Much has been written about Mr. Bourdain and his incomparable impact on the world we live in. More, perhaps, about mental health and the startling but all too real fact that nobody is safe. If after all even Anthony Bourdain, the man with one of the most enviable jobs on the planet, felt this way, then…
It still hurts. And not just because he was so good at his job. Not because he was an inspiration and an icon to many. Not just because his voice was perhaps the defining influence on food and travel writing everywhere. It still hurts because the world needs him now more than ever.
Bourdain transcended boundaries, and gave a voice to the voiceless. To the unknown and to those too often perceived as unknowable.

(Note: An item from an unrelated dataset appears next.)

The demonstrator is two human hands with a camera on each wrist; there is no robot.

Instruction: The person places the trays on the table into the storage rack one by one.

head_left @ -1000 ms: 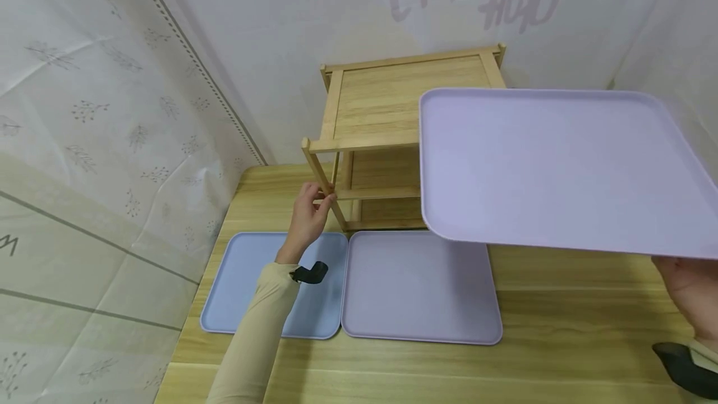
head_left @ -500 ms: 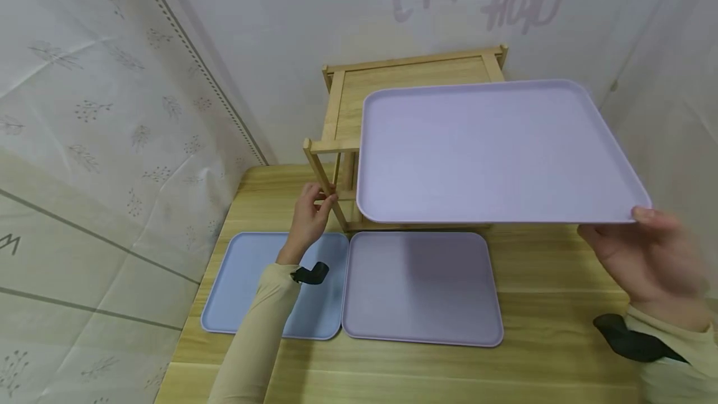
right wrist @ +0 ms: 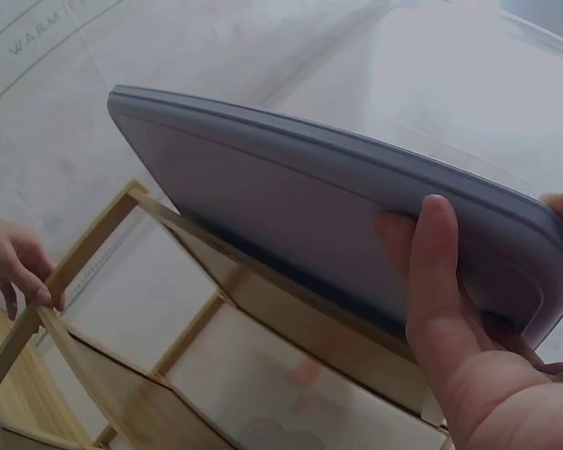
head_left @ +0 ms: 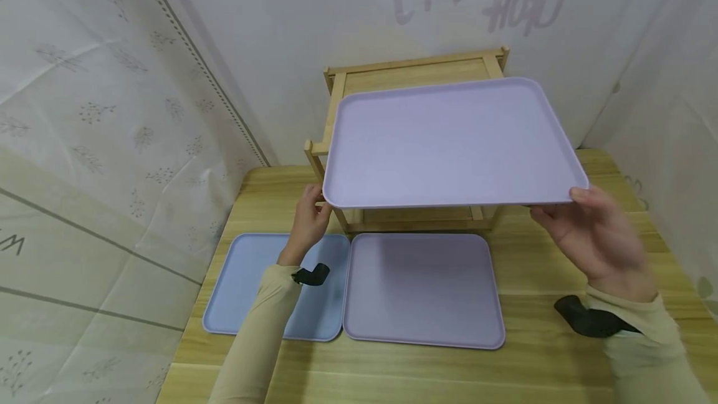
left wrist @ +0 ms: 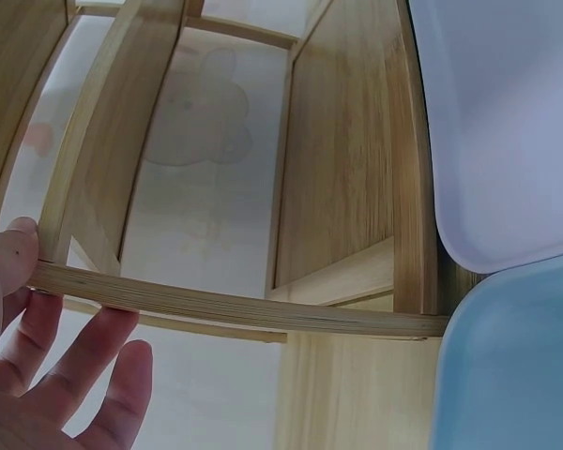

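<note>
A lavender tray (head_left: 449, 142) is held in the air over the front of a three-level wooden shelf (head_left: 415, 75), hiding much of it. My right hand (head_left: 603, 242) grips the tray's near right corner, thumb on the rim. In the right wrist view, fingers (right wrist: 433, 267) lie against the tray's underside (right wrist: 281, 202). My left hand (head_left: 307, 223) holds the shelf's left front post. The left wrist view has the thumb on one side of this post (left wrist: 225, 300) and fingers on the other.
On the wooden table (head_left: 550, 341), a second lavender tray (head_left: 421, 292) lies flat before the shelf. A blue tray (head_left: 247, 285) lies at its left, partly under my left forearm. Patterned cloth (head_left: 101, 142) hangs at the left and white cloth (head_left: 269, 36) behind.
My right hand has brought the held lavender tray leftward from the right side to in front of the shelf. My left hand has stayed on the post.
</note>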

Anthony Bourdain was the greatest of all time. His was the greatest voice in food because - paradoxically - it was never about the food. Throughout his body of work, food has always been the means to an end. Like nobody else he captured the essence of food as a universal conduit for empathy, compassion, and a human connection. Food was his way of understanding people, no matter where he went.
It’s this quality that the world so desperately needs right now. Because let’s face it, the world feels like it’s on fire. Every day brings with it a new crisis, a new avenue of misery. Everyone is glued to their screen and prone to distraction because it feels like at any moment, things could go disastrously wrong. We’re scared because we don’t understand, or because we witness others taking pride in ignorance. It feels like all the bridges are burning and there is no way to the other side…
This is why we need Mr. Bourdain. Because in the face of all that, he’d cross that bridge with an open mind and an empty stomach to show us that we’re not so different. That there’s no need to burn the bridge. That if we just took a second and talked, sat down and shared a meal, we’d realize we’re all just people.
Like nobody else he captured the essence of food as a universal conduit for empathy, compassion, and a human connection.
Bourdain transcended boundaries, and gave a voice to the voiceless. To the unknown and to those too often perceived as unknowable. To the immigrants breaking their backs in America’s kitchens. To the disenfranchised workers in the heart of Trump country just trying to get by. No matter who and no matter where he opened himself up and tried to understand.
Mr. Bourdain was brave, curious, filled with life and wanderlust. The food world owes him a deep creative debt. His death is a bitter reminder to no longer ignore the dark side of life, to take care of oneself and of others. But more than that, his death should be an impetus to continue his legacy. To celebrate the beautiful things in this world, and the staggering but unbelievably wonderful diversity of the people in it. And to realize that despite all those fascinating differences, there are universal constants that bind it all together. The appreciation of good food is only one of those.
I miss him dearly, though we never met. Maybe one day I’ll see him in the great unknown. It’s a comforting thought, for there’s no one I’d rather guide me.